IMHO, we should have had our hand in it from the get go. At the end of WWII, an OSS Major was the chief military adviser for a nationalist named Ho Chi Mihn. He had been fighting the japanese all those years and when the war was ending, he declared Vietnam's independence by reading a modified version of the US Declaration of Independence.

But since the US, GBR and the other Allies decided to appease De Gaulle and his frogs by catering to their insistence of reclaiming pre-war colonies (IE: French Indochina); we turned out back on the man who was until then an ally but will later be the head of North Vietnam.

Like it or not we were suckered into the fiasco that was Vietnam because France wanted to regain some "power" that they did not earn.

The Soldiers, Sailors, Airmen and marines who fought in that God-forsaken place did our country proud. They did not loose the war; in fact they won just about every major engagement despite the circumstances.

Most of my Drill Sergeants and the subsequent NCOs I served with were Vietnam Vets. I learned a lot of the good lessons they learned under fire and I will forever be grateful to them. JM2CW.

Slater
08-05-11, 12:14
Vietnam brought the small caliber, high velocity (5.56mm) round to the forefront - for better or worse, depending on your perspective. It also kick-started the US conventional munitions industrial base, which had pretty much atrophied (in the case of airmunitions,anyway) in favor of nuclear weapons production/R&D.

In the USAF's case, things got kind of twisted. Strategic assets (B-52's) were heavily used in the tactical role (Arclight, etc.), and tactical assets such as F-105's were used to strike strategic targets in North Vietnam. Obviously you use what's appropriate based on target set, equipment capabilities/availability, etc., but it wasn't quite what planners had envisioned in pre-war years. B-52's worked well. F-105's, well, we lost about half the inventory in Vietnam despite some very skilled and capable pilots.

Belmont31R
08-05-11, 14:06
IMHO, we should have had our hand in it from the get go.





The history there post WW2 to our involvement with ground forces in the 60's is something that doesn't really get the attention it deserves.

Submariner
08-05-11, 17:06
The Soldiers, Sailors, Airmen and Marines who fought in that God-forsaken place did our country proud.

Fixed it for you.

Sorta'.

ThirdWatcher
08-05-11, 18:39
IMHO, we should have had our hand in it from the get go. At the end of WWII, an OSS Major was the chief military adviser for a nationalist named Ho Chi Mihn. He had been fighting the japanese all those years and when the war was ending, he declared Vietnam's independence by reading a modified version of the US Declaration of Independence.

I agree. History has proven that the representatives of the major powers should have listened to that little man (in stature) when he arrived in Paris in 1946 (instead of totally ignoring him).

Thomas M-4
08-05-11, 18:55
IMHO, we should have had our hand in it from the get go. At the end of WWII, an OSS Major was the chief military adviser for a nationalist named Ho Chi Mihn. He had been fighting the japanese all those years and when the war was ending, he declared Vietnam's independence by reading a modified version of the US Declaration of Independence.

But since the US, GBR and the other Allies decided to appease De Gaulle and his frogs by catering to their insistence of reclaiming pre-war colonies (IE: French Indochina); we turned out back on the man who was until then an ally but will later be the head of North Vietnam.

Like it or not we were suckered into the fiasco that was Vietnam because France wanted to regain some "power" that they did not earn.
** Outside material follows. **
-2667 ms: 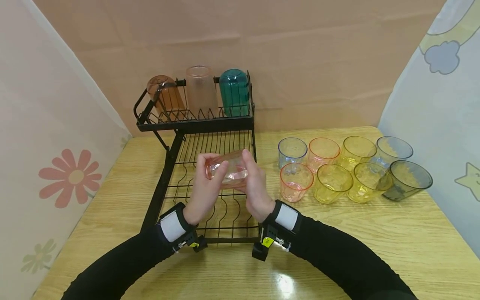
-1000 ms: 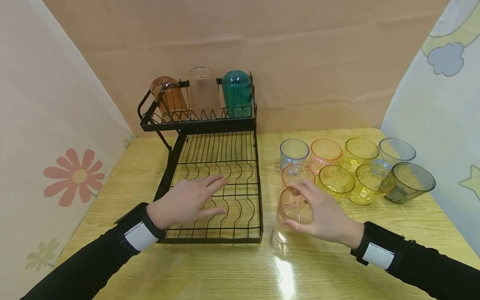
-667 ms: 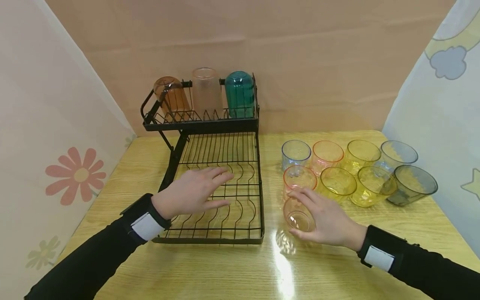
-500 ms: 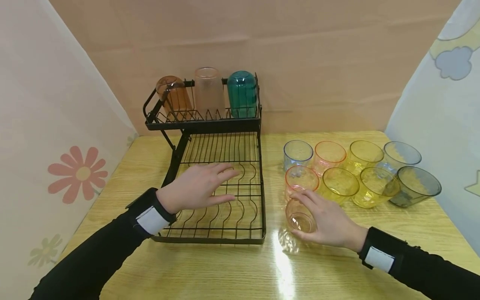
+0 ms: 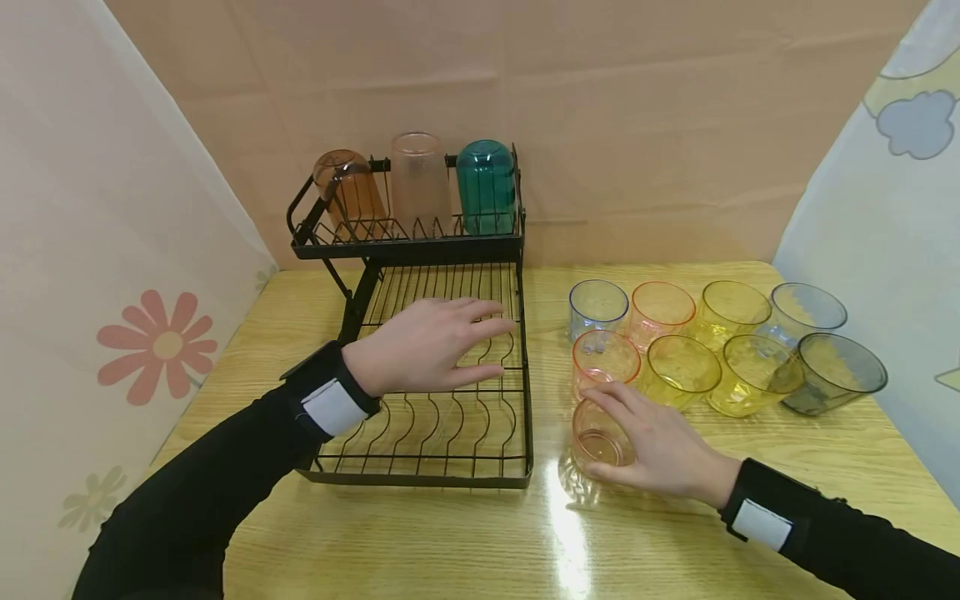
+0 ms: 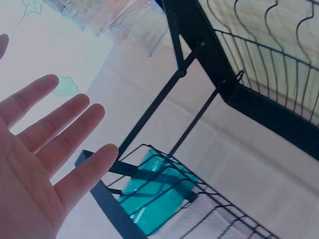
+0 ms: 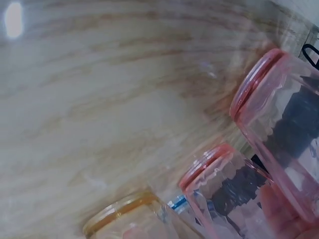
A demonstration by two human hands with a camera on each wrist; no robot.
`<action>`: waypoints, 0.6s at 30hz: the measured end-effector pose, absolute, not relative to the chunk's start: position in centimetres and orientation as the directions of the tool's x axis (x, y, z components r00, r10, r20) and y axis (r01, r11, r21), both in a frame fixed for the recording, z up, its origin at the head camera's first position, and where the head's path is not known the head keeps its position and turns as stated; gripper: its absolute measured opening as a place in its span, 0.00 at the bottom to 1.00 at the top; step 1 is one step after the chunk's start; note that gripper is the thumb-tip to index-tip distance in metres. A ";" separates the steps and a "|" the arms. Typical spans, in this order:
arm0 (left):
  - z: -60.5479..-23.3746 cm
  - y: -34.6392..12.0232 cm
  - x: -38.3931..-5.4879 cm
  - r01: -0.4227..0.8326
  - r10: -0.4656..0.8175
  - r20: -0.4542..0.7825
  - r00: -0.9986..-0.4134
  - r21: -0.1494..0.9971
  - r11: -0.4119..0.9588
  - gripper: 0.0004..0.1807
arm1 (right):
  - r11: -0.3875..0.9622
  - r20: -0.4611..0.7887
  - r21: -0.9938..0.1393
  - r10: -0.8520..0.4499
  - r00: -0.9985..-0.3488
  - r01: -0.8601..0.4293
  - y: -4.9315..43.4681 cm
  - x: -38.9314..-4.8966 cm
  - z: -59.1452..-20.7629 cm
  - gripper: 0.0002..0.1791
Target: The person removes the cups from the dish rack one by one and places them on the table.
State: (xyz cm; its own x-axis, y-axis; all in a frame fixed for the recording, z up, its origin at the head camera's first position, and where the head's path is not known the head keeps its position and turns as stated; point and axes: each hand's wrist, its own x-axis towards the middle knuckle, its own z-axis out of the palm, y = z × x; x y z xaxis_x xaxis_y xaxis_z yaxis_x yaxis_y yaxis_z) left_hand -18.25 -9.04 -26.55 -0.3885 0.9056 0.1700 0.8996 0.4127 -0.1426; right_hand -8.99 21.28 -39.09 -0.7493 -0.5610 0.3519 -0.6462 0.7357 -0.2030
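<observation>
A clear pink glass (image 5: 602,437) stands on the table to the right of the rack, in front of a red-rimmed glass (image 5: 606,362). My right hand (image 5: 660,437) grips it from the right, thumb on the near side and fingers on the far side. The right wrist view shows this pink glass (image 7: 281,129) close up, with a second pink-rimmed glass (image 7: 224,186) beside it. Over the lower tier of the black dish rack (image 5: 420,481) hovers my left hand (image 5: 431,346), fingers extended and holding nothing. Its spread fingers also appear in the left wrist view.
Upside down on the rack's upper tier are a brown glass (image 5: 348,192) and a teal glass (image 5: 486,187), with a frosted pink glass (image 5: 420,179) between them. Blue-rimmed (image 5: 597,308), yellow (image 5: 681,371) and dark grey (image 5: 836,375) glasses stand in rows at right.
Both hands held the pink glass over the rack; the left let go, and the right brought it down to the table at right. Lately the left hand has moved up and right.
</observation>
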 end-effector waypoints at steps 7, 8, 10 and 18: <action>-25.2 -7.7 -18.4 0.905 0.924 0.107 -0.368 -0.186 0.382 0.32 | 0.708 0.368 -0.153 -0.607 -0.705 -0.690 21.7 -8.8 -38.5 0.49; -25.0 -7.5 -18.5 0.907 0.926 0.104 -0.364 -0.187 0.377 0.32 | 0.704 0.374 -0.151 -0.609 -0.700 -0.693 21.8 -8.7 -38.4 0.50; -24.7 -7.2 -18.6 0.911 0.930 0.104 -0.353 -0.189 0.367 0.32 | 0.697 0.384 -0.155 -0.610 -0.693 -0.700 22.0 -8.7 -38.0 0.49; -23.0 -6.1 -19.0 0.915 0.935 0.139 -0.326 -0.203 0.349 0.33 | 0.678 0.436 -0.152 -0.608 -0.664 -0.720 23.0 -8.8 -36.3 0.43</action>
The Soldiers, Sailors, Airmen and marines who fought in that God-forsaken place did our country proud. They did not loose the war; in fact they won just about every major engagement despite the circumstances.

Most of my Drill Sergeants and the subsequent NCOs I served with were Vietnam Vets. I learned a lot of the good lessons they learned under fire and I will forever be grateful to them. JM2CW.

Good post

And it is surprising that we did let France have Vietnam. Considering we were pressuring Britain to give up its Colonies.